OK, Advait. Where's your bliss now?

Back in my room I nurse my wounded ego with the remainder of my precious chai. Well, I guess I shouldn't worry so much about my wounded ego. My guru Amma is committed to killing it. But maybe She's playing with it first like a cat playing with a mouse. Just when I think I've escaped . . . Wham! Out of nowhere the claws slash deep. This guru thing is not for the faint of heart. But Amma is taking it easy on me because I am, after all, a wimp, addicted to my creature comforts. She's operating on me with lots of anesthesia. I may never wake up! The anesthesia is, of course, Amma's Divine infinite motherly love.

Gently slapping me, Amma says "OK, Advait! Get up. After a grueling, extremely difficult operation, I've successfully removed your ego. And let me tell you; it was a real stinker. You can now finally wake up to your Infinite True Self!"

Me (laying on the table; groggy and barely conscious) "No. Just more anesthesia please. That's all I want. And maybe just a little chai also?"

Rolling Her eyes, Amma mutters to Herself "Jeez. Some days it just doesn't pay to be the Divine Mother of the Universe."

An easy day at the compost pile. We had a lot of help so it gone done pretty quickly even though there was a lot of food waste. And it was a relatively cool day which was really nice. During the composting a welder was working nearby extending the roof to cover more of the compost piles. So while we were working there were constant very bright flashes of welding light happening and the deep loud buzz of the welding machine.

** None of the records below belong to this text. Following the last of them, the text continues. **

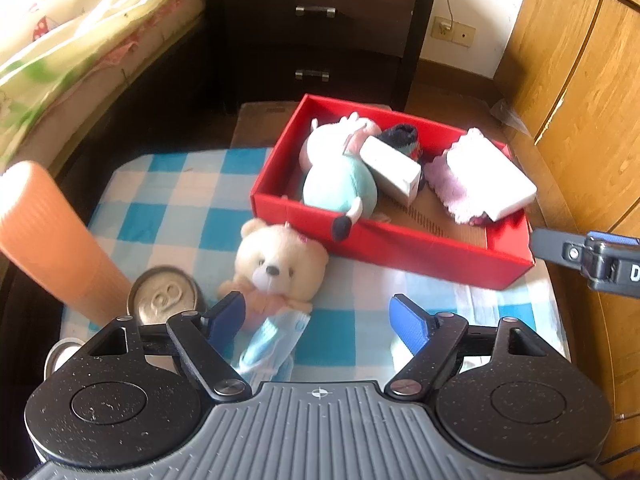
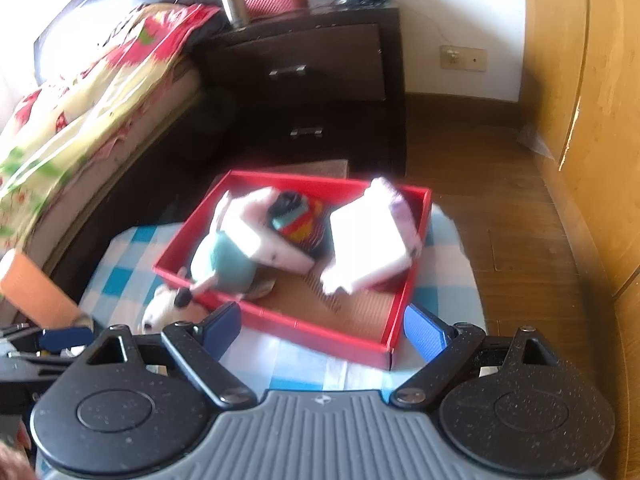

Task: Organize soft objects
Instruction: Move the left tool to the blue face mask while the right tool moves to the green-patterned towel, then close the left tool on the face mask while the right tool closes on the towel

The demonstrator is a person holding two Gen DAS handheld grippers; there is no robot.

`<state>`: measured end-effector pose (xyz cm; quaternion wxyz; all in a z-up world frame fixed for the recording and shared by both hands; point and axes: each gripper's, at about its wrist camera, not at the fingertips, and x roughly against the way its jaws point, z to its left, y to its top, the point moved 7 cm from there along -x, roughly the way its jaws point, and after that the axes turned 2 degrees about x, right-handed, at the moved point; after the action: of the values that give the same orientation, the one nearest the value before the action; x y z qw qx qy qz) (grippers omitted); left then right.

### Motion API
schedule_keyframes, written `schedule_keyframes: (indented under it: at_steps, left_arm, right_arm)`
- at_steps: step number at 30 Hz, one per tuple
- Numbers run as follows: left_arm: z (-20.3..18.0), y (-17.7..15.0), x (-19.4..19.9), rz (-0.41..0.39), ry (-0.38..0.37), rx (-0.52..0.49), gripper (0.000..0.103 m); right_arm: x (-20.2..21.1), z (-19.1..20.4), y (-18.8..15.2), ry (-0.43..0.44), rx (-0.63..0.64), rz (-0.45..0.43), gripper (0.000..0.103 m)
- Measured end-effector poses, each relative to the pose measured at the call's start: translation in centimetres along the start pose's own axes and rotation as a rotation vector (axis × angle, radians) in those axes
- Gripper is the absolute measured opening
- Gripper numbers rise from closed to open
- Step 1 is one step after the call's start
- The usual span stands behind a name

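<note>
L wrist view: red box (image 1: pixel 400 248) at 1 o'clock on the checked cloth (image 1: pixel 160 216) already held a teal plush (image 1: pixel 344 184), two white blocks (image 1: pixel 394 168), a dark sock (image 1: pixel 404 136) and a lilac cloth (image 1: pixel 448 184). Still out: cream teddy bear (image 1: pixel 280 268) just beside box's near wall, and a blue face mask (image 1: pixel 272 340) at 6 o'clock below bear. Can (image 1: pixel 166 296) and orange cup (image 1: pixel 52 248) at 9 o'clock, not soft, prob. stay. Task judged past halfway. Left gripper (image 1: pixel 320 320) spread wide, empty, mask lying betw. jaws, pads clear of it.

R wrist view (blurred): right gripper (image 2: pixel 324 332) released, holding nothing, jaws straddling box's near corner w/o contact.
</note>
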<state>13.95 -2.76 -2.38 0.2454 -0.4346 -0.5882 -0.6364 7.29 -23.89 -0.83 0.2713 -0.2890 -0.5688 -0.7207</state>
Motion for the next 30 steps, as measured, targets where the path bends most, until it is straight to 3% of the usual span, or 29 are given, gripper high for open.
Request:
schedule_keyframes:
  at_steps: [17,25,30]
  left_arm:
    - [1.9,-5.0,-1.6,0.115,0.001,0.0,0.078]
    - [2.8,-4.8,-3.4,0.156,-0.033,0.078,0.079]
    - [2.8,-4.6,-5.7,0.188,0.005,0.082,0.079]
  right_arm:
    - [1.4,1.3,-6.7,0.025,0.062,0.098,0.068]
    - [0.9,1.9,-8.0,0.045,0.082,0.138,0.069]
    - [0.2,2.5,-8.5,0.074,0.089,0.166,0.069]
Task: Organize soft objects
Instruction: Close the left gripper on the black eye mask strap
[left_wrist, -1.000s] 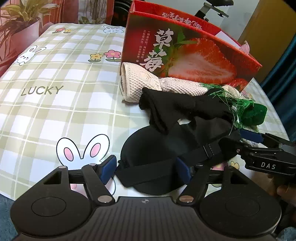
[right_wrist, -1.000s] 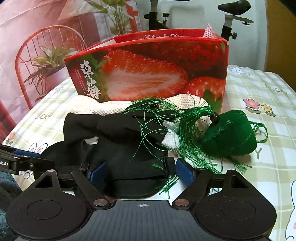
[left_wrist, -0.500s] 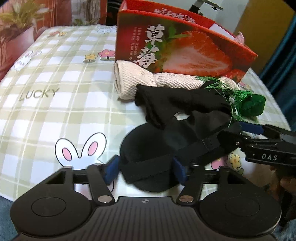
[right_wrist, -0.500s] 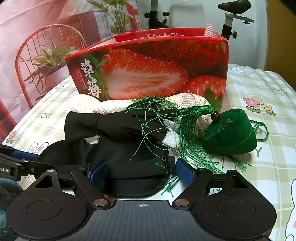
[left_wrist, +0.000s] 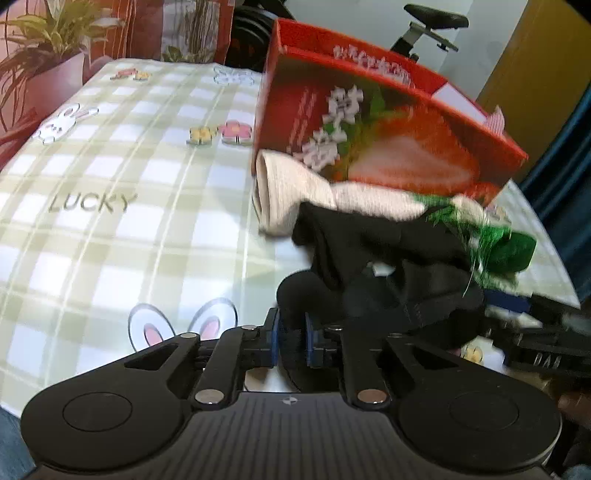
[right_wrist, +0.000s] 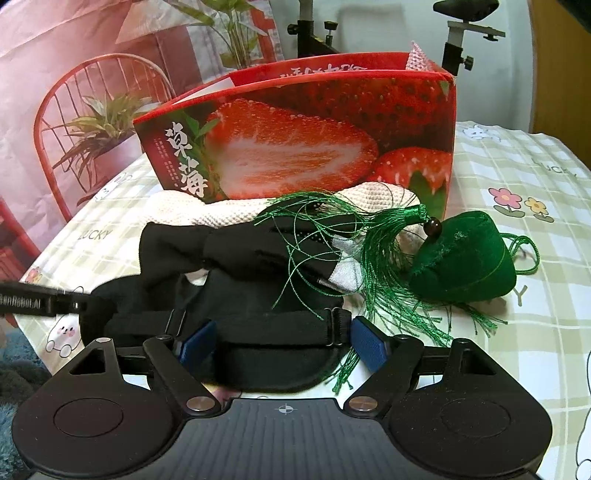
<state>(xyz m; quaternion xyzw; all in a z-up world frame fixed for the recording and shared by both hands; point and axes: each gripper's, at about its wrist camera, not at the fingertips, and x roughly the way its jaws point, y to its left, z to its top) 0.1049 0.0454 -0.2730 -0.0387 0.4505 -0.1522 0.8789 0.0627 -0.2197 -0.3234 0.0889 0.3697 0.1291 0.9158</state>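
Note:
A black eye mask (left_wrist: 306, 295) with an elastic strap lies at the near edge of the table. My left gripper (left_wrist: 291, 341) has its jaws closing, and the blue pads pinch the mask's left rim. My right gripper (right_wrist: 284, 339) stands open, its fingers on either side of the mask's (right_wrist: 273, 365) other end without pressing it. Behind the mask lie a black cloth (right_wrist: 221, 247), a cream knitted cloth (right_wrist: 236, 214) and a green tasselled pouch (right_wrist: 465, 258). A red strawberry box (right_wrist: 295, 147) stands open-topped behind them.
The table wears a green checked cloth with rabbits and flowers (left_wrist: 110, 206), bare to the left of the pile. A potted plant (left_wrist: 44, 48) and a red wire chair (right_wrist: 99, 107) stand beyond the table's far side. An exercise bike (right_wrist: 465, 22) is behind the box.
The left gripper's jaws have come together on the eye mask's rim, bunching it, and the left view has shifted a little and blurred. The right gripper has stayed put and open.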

Normally after we finish the day's pile we turn one of the older piles which is pretty hard work. For some reason today the Indian men wanted to be in charge of turning the pile. No argument from me! Go for it, guys. I got the easy job of spraying the turned compost with EM. EM is some kind of fancy beneficial microbe bacteria compound that is supposed to be good for all kinds of things. They use LOTS of EM here at the ashram for all kinds of cleaning and other purposes. They make a type of highly purified EM that you can drink, and other kinds that can be used in gardens, etc. So today I just stood around with the EM sprayer strapped to my back pumping it up and spraying the turned compost while the Indians did all the hard work. They were laughing and joking in Malayalam and having a grand time. And then at 4pm; sweet chai and pastries, as usual. Yum! Although they ran out of chai before I could get my second cup. Grrr! Had another nice chat with Pete about his vision and his many ideas for the composting.

Today is my one month anniversary back at the ashram. Feels good. Feels like home so far. Doing what I most want to do; playing this endlessly interesting game of spiritual practice and connecting with Amma.